Ever since the system of formal education came into extant, the classroom or learning environment has been the nucleus of any educational ecosystem which permeated the entire fabric of a society. The classroom where the transformation of knowledge from the teacher to the student took place was at the receiving end of all educational policies and reforms a society practiced. The structural set up (and the symbiotic relationship between teacher and student too) where the act of teaching and learning took place (ie class room) was the innermost layer of an educational system.
But novel findings in neuroscience recognize a subtler region in this system and invite the attention of teachers and educationists towards it. This subtler region that neuroscience discovered is nothing but unique, concrete, mechanisms involved in the learner’s brain. This does not mean that educational systems of former years were oblivious to the supremacy of brain in the process of learning and policies, reforms and teaching strategies followed by those systems were impervious to the functional operations of human brain. The point is, until recently nobody was aware of the exact nature of influence of brain on the process of learning. Educationists and psychologists had only vague idea of esoteric nature of the human brain engaged in the act of learning. But today neuroscience is capable of decrypting and documenting even the subtlest movement in the brain that accompany each and every process of learning.

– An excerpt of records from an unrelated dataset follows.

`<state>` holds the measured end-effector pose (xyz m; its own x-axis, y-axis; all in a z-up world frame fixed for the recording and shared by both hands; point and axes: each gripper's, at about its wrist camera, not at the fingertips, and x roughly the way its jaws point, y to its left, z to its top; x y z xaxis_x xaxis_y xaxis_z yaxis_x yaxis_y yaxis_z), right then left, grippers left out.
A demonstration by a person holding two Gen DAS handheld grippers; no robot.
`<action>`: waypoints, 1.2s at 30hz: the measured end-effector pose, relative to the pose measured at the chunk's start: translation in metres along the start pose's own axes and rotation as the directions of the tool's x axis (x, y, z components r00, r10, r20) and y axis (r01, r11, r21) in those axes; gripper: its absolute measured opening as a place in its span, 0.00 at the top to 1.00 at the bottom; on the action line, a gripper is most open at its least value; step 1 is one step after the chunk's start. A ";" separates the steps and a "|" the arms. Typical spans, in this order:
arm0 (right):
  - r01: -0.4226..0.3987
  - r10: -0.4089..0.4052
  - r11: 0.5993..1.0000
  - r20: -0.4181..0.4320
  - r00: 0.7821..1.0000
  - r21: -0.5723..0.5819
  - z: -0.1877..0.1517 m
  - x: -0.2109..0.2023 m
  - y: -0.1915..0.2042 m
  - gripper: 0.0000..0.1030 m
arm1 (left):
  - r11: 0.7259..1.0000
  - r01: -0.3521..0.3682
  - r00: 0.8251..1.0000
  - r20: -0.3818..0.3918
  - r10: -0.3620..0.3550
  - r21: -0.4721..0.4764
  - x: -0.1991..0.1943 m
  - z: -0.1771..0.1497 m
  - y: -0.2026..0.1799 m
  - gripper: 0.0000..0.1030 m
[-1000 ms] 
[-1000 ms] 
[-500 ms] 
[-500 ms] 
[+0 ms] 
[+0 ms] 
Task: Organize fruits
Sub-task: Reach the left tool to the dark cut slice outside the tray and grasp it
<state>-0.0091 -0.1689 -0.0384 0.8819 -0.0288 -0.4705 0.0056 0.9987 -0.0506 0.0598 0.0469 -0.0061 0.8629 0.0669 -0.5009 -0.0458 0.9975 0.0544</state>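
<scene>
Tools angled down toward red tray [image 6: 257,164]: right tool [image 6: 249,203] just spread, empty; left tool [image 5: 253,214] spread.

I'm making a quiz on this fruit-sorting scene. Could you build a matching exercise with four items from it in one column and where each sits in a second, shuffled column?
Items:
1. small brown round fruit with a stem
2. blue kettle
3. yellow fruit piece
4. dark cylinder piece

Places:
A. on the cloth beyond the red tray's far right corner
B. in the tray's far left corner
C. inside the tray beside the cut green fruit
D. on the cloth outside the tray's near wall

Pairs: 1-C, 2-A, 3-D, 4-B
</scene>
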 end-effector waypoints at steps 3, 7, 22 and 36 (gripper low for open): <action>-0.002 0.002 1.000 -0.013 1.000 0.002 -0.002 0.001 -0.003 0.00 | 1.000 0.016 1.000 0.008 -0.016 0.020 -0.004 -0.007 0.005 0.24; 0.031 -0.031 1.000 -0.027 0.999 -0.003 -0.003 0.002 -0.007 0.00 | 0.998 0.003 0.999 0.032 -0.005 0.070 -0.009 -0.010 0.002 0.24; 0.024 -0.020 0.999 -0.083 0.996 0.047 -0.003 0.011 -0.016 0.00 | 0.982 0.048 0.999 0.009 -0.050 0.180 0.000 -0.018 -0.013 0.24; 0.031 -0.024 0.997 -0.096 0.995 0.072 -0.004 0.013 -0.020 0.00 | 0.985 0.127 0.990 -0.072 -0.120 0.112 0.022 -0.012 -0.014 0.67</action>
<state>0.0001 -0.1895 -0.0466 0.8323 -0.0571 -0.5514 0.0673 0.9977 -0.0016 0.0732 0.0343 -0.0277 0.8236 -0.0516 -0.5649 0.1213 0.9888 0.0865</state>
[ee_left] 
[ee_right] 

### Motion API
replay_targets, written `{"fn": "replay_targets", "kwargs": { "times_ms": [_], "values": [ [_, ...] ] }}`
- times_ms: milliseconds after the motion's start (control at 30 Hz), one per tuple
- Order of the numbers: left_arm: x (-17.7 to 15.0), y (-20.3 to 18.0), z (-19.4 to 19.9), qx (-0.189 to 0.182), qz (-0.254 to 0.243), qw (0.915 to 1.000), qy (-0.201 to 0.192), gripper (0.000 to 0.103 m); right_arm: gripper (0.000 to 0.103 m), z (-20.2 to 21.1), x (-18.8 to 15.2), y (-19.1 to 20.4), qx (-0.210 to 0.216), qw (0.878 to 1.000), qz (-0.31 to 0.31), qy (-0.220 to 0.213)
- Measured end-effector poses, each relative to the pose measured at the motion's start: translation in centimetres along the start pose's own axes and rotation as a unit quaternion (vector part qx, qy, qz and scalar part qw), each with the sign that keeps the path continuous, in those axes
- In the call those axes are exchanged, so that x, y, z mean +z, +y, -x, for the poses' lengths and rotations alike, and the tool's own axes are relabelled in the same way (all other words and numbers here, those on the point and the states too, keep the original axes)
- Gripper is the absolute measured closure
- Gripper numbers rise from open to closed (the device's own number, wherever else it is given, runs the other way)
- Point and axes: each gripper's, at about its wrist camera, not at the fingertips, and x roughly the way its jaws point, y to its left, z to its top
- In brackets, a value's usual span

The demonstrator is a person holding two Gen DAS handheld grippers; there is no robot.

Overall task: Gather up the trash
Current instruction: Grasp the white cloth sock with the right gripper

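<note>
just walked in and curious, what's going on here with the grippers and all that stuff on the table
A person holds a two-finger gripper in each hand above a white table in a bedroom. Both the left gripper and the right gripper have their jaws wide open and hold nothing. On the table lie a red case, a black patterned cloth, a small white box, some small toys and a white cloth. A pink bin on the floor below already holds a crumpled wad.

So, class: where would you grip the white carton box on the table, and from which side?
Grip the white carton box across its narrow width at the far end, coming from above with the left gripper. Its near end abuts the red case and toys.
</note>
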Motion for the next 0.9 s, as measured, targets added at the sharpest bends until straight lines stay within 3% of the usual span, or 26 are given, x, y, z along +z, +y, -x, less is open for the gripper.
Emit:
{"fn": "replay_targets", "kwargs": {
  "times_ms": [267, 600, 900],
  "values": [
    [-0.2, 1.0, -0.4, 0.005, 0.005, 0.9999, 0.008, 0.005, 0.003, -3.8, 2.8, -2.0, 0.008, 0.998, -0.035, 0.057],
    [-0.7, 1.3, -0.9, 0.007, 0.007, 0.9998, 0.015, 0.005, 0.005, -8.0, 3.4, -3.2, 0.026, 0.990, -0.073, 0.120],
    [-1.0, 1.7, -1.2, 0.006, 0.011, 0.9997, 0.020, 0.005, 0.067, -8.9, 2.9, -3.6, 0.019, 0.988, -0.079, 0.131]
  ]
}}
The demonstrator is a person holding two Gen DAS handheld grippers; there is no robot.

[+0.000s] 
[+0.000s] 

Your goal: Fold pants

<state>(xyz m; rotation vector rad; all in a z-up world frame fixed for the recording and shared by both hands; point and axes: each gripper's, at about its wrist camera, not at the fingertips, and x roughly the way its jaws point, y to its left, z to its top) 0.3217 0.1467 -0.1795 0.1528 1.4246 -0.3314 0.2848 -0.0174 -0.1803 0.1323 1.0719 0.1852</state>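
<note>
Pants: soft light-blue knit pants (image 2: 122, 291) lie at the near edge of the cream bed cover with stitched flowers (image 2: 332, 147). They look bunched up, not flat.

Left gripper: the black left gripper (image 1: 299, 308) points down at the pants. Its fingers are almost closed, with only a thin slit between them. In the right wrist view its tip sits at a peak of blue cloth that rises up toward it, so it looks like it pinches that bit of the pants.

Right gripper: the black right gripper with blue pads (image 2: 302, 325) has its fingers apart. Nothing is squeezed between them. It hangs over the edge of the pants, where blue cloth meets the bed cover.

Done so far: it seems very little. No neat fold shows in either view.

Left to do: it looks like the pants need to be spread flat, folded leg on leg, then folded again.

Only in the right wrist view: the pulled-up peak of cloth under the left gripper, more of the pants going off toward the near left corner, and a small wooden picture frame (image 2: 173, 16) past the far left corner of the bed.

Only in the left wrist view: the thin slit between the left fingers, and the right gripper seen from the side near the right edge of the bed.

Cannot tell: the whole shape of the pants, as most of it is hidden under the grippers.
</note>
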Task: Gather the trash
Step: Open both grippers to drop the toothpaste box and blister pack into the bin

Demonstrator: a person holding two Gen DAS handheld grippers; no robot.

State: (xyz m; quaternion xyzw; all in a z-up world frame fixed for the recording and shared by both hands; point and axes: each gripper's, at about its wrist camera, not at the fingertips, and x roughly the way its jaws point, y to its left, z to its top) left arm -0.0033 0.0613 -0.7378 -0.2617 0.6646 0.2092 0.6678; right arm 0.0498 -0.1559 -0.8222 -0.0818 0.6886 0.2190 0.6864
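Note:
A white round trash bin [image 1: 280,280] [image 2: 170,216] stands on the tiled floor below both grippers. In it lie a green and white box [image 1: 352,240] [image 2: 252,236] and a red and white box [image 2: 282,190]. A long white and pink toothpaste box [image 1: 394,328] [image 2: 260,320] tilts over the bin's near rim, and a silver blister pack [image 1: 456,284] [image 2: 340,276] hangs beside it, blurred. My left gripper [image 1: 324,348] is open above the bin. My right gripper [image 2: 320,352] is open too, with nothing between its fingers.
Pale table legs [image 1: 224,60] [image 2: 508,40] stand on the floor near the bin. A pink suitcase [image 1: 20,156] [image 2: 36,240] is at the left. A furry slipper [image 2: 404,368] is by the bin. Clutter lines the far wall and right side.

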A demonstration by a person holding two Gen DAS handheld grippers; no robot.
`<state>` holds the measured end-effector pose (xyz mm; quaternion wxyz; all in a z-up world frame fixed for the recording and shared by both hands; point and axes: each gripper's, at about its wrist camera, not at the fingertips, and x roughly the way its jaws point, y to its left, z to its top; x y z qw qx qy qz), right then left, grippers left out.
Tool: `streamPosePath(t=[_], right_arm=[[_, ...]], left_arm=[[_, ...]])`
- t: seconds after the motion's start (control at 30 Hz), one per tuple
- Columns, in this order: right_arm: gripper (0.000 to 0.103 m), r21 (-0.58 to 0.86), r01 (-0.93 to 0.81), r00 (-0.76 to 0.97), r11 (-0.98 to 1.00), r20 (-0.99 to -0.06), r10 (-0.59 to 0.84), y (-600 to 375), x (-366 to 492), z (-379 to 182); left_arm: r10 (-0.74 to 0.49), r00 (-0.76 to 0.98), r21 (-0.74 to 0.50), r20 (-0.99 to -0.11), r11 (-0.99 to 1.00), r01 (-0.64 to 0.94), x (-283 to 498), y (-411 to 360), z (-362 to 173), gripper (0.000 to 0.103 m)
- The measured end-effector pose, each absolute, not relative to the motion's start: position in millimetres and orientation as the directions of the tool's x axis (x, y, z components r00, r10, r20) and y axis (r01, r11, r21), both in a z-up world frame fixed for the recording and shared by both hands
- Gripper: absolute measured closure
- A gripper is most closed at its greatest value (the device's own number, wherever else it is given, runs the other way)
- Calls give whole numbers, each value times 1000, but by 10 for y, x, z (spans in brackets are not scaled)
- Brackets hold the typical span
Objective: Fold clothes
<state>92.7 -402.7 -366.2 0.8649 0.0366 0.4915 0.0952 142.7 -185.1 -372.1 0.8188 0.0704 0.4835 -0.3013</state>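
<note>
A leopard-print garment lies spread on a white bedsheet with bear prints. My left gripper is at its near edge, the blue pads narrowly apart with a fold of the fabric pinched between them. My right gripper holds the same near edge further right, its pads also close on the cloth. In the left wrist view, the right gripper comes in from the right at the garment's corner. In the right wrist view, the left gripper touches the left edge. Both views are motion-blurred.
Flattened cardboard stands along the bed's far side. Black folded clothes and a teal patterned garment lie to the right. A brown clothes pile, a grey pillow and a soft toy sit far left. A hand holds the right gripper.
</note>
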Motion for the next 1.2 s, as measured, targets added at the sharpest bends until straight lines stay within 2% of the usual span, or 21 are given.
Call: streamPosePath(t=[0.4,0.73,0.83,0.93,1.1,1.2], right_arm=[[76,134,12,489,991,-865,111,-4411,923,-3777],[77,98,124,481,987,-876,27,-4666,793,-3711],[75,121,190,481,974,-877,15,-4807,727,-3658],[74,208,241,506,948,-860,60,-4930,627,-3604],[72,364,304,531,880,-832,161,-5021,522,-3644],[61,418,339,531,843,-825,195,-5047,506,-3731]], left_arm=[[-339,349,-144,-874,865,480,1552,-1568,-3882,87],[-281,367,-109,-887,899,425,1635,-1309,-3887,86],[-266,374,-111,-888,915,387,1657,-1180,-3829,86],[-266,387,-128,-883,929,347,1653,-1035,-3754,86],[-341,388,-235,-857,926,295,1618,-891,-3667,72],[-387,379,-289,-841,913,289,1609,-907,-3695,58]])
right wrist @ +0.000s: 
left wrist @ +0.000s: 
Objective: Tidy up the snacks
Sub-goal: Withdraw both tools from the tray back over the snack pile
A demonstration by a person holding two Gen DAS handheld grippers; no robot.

Theories of learning beginning from Palvov to B.F. Skinner to Albert Bandura relied on concepts like reinforcement, motivation, reward, punishment etc to explain how learning took place and how it can be enhanced in class room setting. Teaching methods that came in tandem with the research findings based on these theories in educational psychology catered to the ideals of optimal learning environment and teachers committed themselves to figure out what helped a student to invest his head and heart into the learning experiences and harvest maximum from his class room hours. These attempts of teachers could not look beyond the predefined objectives like behavior modification, strengthening association between stimuli and perception, memory enhancement, concept formation, application of knowledge in required situations, habit formation etc. Classrooms where the teachers hadn’t any clue to what happened in the brain of the learner during the execution of predesigned learning plans literally lacked any concrete evidences that supported efficacy of teaching strategies and methods adopted in the contexts of teaching.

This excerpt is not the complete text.